On the Lege: Freshman Watson Thrives in Senate Environment
Lege is preferable to City Hall for former mayor
Freshman senators do not ordinarily make significant political strides during their first legislative session, but Kirk Watson has managed to rack up some noteworthy achievements from his low-profile perch on the bottom rung of the Senate seniority ladder.
This doesn't surprise anyone familiar with the former Austin mayor and 2002 Democratic candidate for attorney general. To understand Watson is to understand his political ambitions, which are always apparent. Watson may owe some of his first-term success to fellow freshman Dan Patrick of Houston, a resident irritant. Compared to shock-jock Patrick, trial lawyer Watson is a sweetheart. Last week, Patrick's ego-driven brashness nearly drove Rodney Ellis over the edge as the senior senator tried to lay out a bill that would expand insurance coverage to include mental health. "I'll sign up right away," Ellis declared after the measure passed, despite Patrick's amateurish protests over the bill arriving on the floor without the freshman's amendments.
By contrast, Watson has demonstrated a willingness to temper his ego and hurry-up attitude characteristics that served as both a blessing and a curse during his Austin mayoral tenure to adapt to the genteel and carefully measured climate of the Senate. Perhaps his most remarkable feat so far has been the passage in the Senate of a greenhouse-gas emissions bill. The measure, Senate Bill 1687, could not have passed without the overwhelming support of the GOP-dominated Senate, especially when Gov. Rick Perry and other Republican leaders remain in denial on global warming. It was heard Tuesday in the House Environmental Regulation Committee, where it was left pending.

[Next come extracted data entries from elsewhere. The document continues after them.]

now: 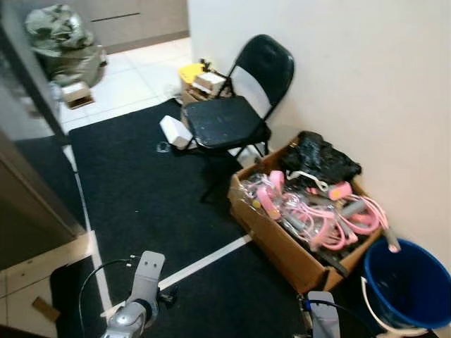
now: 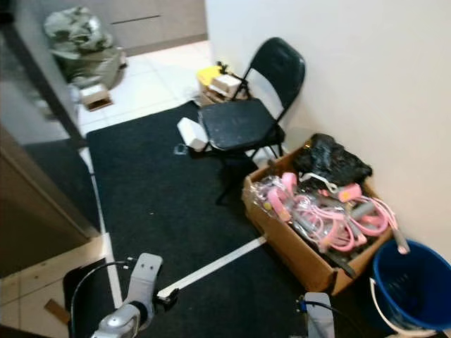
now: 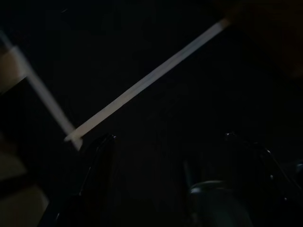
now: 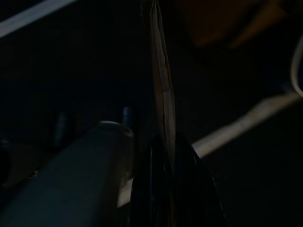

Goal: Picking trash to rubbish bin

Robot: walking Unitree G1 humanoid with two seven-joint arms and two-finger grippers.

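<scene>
A blue bucket (image 1: pixel 409 282) stands on the floor at the lower right, against the wall. My right arm (image 1: pixel 320 317) hangs just left of it. In the dark right wrist view my right gripper (image 4: pixel 163 161) is shut on a thin flat cardboard piece (image 4: pixel 161 90), seen edge-on and sticking out past the fingers. My left arm (image 1: pixel 141 292) hangs at the lower left over the black carpet (image 1: pixel 148 190). In the left wrist view my left gripper (image 3: pixel 169 139) is open over the carpet, with nothing between its fingers.
An open cardboard box (image 1: pixel 278 246) of pink hoses and a black bag sits left of the bucket. A black folding chair (image 1: pixel 232 116) stands behind it, with a white box (image 1: pixel 174 131) beside it. A white tape line (image 1: pixel 208 260) crosses the carpet. A cardboard scrap (image 1: pixel 44 308) lies at the lower left.
</scene>
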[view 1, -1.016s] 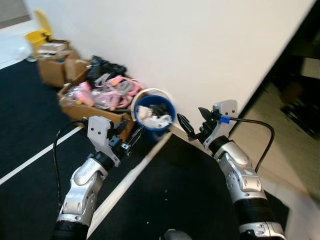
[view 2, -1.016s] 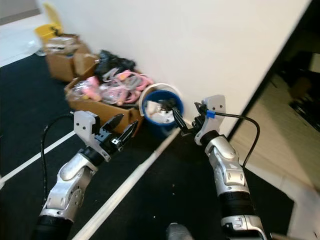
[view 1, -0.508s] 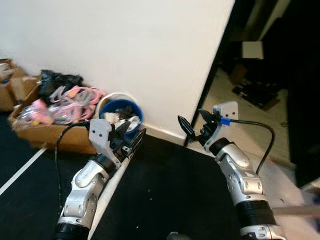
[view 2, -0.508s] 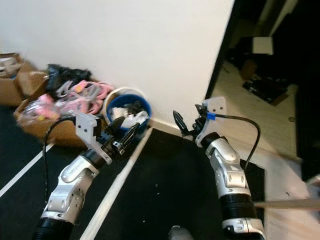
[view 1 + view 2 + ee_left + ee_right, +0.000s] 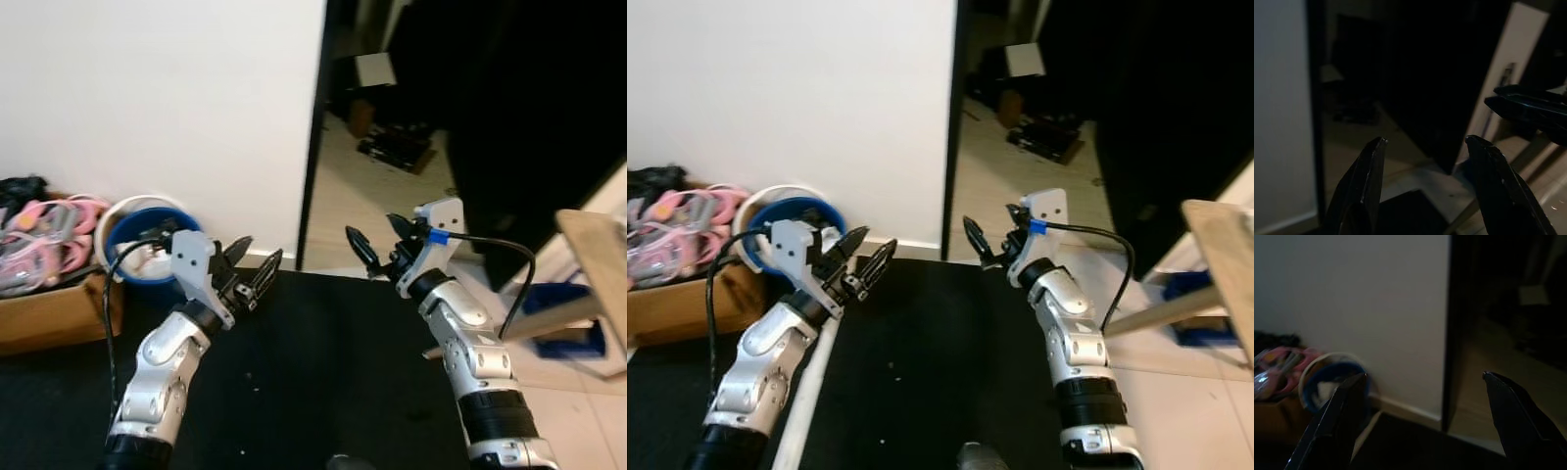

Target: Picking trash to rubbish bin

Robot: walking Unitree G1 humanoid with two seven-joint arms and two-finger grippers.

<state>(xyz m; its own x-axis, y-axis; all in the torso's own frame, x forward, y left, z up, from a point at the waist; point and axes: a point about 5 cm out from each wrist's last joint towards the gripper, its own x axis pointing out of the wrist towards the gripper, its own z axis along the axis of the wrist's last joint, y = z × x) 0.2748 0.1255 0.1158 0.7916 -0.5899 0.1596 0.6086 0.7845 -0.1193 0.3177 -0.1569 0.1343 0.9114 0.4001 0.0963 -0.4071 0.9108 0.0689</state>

Watson also easily moved his e-waste bill through the Senate; it would require computer retailer-manufacturers in Texas to provide free pickup and recycling services to consumers. That one's also pending in the House Environmental Regulation Committee. On another environmental measure, Watson was the lead author of a bipartisan bill designed to add muscle and money to jump-start an existing (yet idle) state Clean School Bus Program.
"I'm really pleased with the session," Watson said late last week. He was still riding the high of passing the greenhouse legislation a few days earlier. The former mayor wisely credits his more seasoned peers for helping him move his bills, either in one piece or as progressive-tinged amendments to major bills relating to transportation and the utility market. Working with Republicans Troy Fraser and John Carona and Democrat Judith Zaffirini, he was able to make his mark on legislation relating to utility control, toll roads, and higher education. "My name may not be on them," Watson said, "but I found a way to get them out there."
No ZoningWatchdog activist Tom "Smitty" Smith, who heads the Texas office of Public Citizen, didn't always see eye to eye with Mayor Watson, but he gives Sen. Watson "a good solid 'A' for his first session." Smith took a couple of seconds to consider a fitting description for Watson's showing. "His performance has been probably 'stellar' is the best way to put it. He's a very, very thoughtful and effective member of the Senate. He knows how far to go, and he is able to take principled stands without irritating other members by pushing too far at a time when he doesn't have the majority."
Smith and other Watson observers agree that the trial lawyer's traits are better suited for the rough-and-tumble Legislature than for City Hall, where his powerful personality often would run up against a system bound by its weak-mayor form of governing. Watson has come a long way since his days of shooting from the hip and inevitably ticking off one special interest or another. "He seems to be avoiding many of those kinds of problems in the Senate," Smith said. "There were times as mayor when he ran afoul of environmentalists and developers, for different reasons, and when he was going faster than the council could keep up."
The freshman senator doesn't speak ill of his time as mayor, but from his vantage point in the Legislature, it's clear that his City Hall stint is far behind him. "You know," he said, "I haven't had to listen to a single zoning case, and so by definition, I may be having more fun right now."
Even with all the accolades he's collecting, Watson, as most people who know him know, bears watching closely. After all, this is the same man who practices law at the politically influential firm of Hughes & Luce, which suggests that the senator won't go too far out on a progressive limb without checking in with his business constituents. He had their support on his environmental bills. On meaty give-and-take issues, Watson loves the thrill of pulling different folks together, if only temporarily, to achieve a common goal. "When I was mayor, the part of public policy that I enjoyed the most was that I was able to build a coalition around an issue," he said.
Indeed, Watson received high marks for his consensus-building abilities as mayor, but most of his successes were limited to the early part of his first term, before everybody he had pulled together pulled apart. The broader diversity of the Legislature provides a larger playing field for Watson to sharpen and hone his coalition-building skills on statewide policy issues. "I'm back in a position to have the kind of contact with people that I enjoy, where I feel like I'm working day to day, hour to hour, and somehow having a positive impact on people's lives," he said. "I just like being in the service realm."